El cielo: "ni ojo alguno vio, ni oreja oyó, ni pasaron a hombre por pensamiento las cosas que tiene Dios preparadas para aquellos que le aman".

¿No te empujan a luchar esas revelaciones del apóstol?. 

Me atrevo a añadir: ¿piensas con frecuencia en el cielo? ¿Eres persona llena de esperanza, pues el Señor te ama con su infinitud? Elevemos el corazón a la Santísima Trinidad, que no deja ni dejará jamás de acompañarnos.

Recibisteis la noticia de que el 18 de octubre el Santo Padre me recibió en audiencia. ¡Qué bien se está con el Papa! Manifestó su afecto y su agradecimiento a la Prelatura por la labor apostólica que realiza en todo el mundo. Un motivo más, hijas e hijos míos, para que no aflojemos en la oración por su persona, sus intenciones, sus colaboradores. Hace pocos días leíamos en una de las lecturas de la Misa cómo Aarón y Jur sostuvieron los brazos de Moisés desde la mañana hasta la noche, para que el guía de Israel pudiera interceder sin cansancio por su pueblo. Es tarea nuestra y de todos los cristianos sostener al Romano Pontífice, con nuestra oración y con nuestras mortificaciones, en el cumplimiento de la misión que Jesucristo le ha encomendado en la Iglesia.

El próximo día 22 se cumple un nuevo aniversario de cuando san Josemaría, durante la travesía de los Pirineos en 1937, encontró la rosa de Rialp. Ocurrió en la jornada siguiente a la fiesta de la Presentación de Nuestra Señora, y nuestro Padre interpretó aquel hallazgo como una señal de que el Cielo quería que continuase su camino, para seguir desarrollando libremente su ministerio sacerdotal en lugares donde se respetaba la libertad religiosa: otra invitación de la Virgen a que la tratemos más.

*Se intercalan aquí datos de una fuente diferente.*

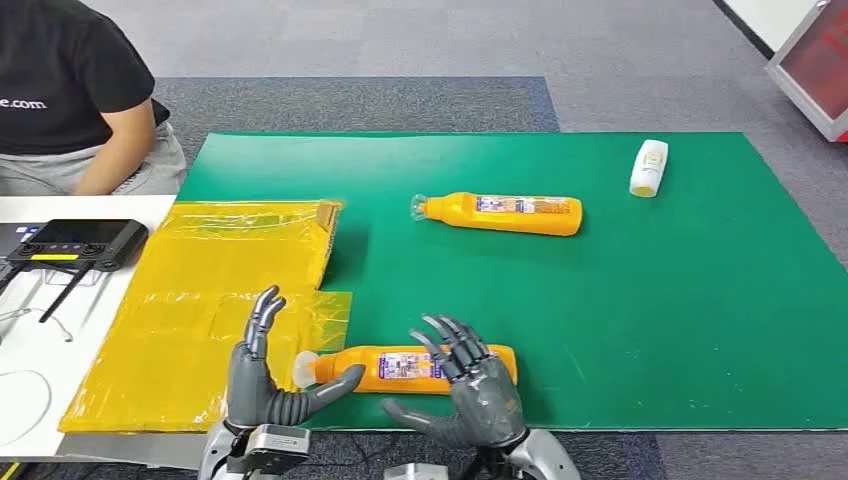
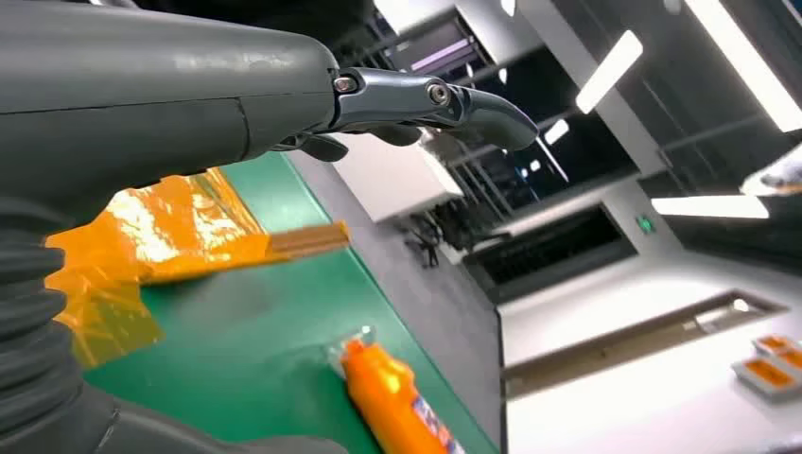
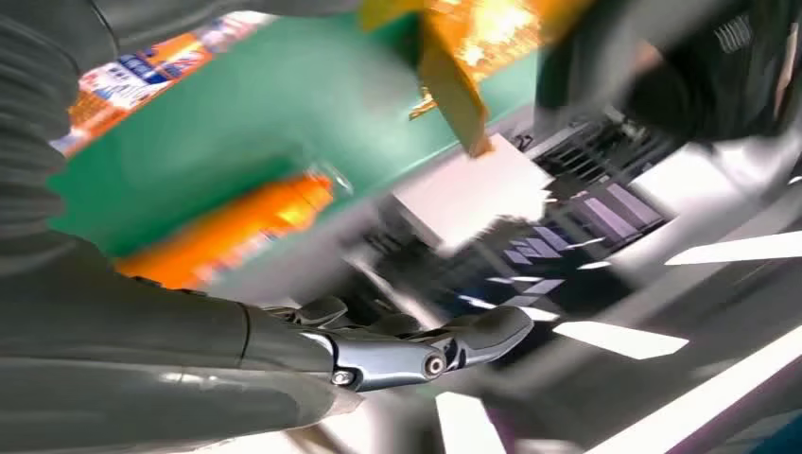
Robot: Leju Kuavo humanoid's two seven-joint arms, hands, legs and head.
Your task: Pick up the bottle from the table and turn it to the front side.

Seguid rezando por mis intenciones. En estos días, encomendad especialmente a los hermanos vuestros que el día 9 recibirán el diaconado. Preparémonos para la solemnidad de Cristo Rey con la esperanza y el optimismo que la meditación de las verdades eternas hace crecer en nuestros corazones. Y demos gracias a Nuestro Señor por el nuevo aniversario de la erección pontificia de la Prelatura del Opus Dei, el próximo día 28.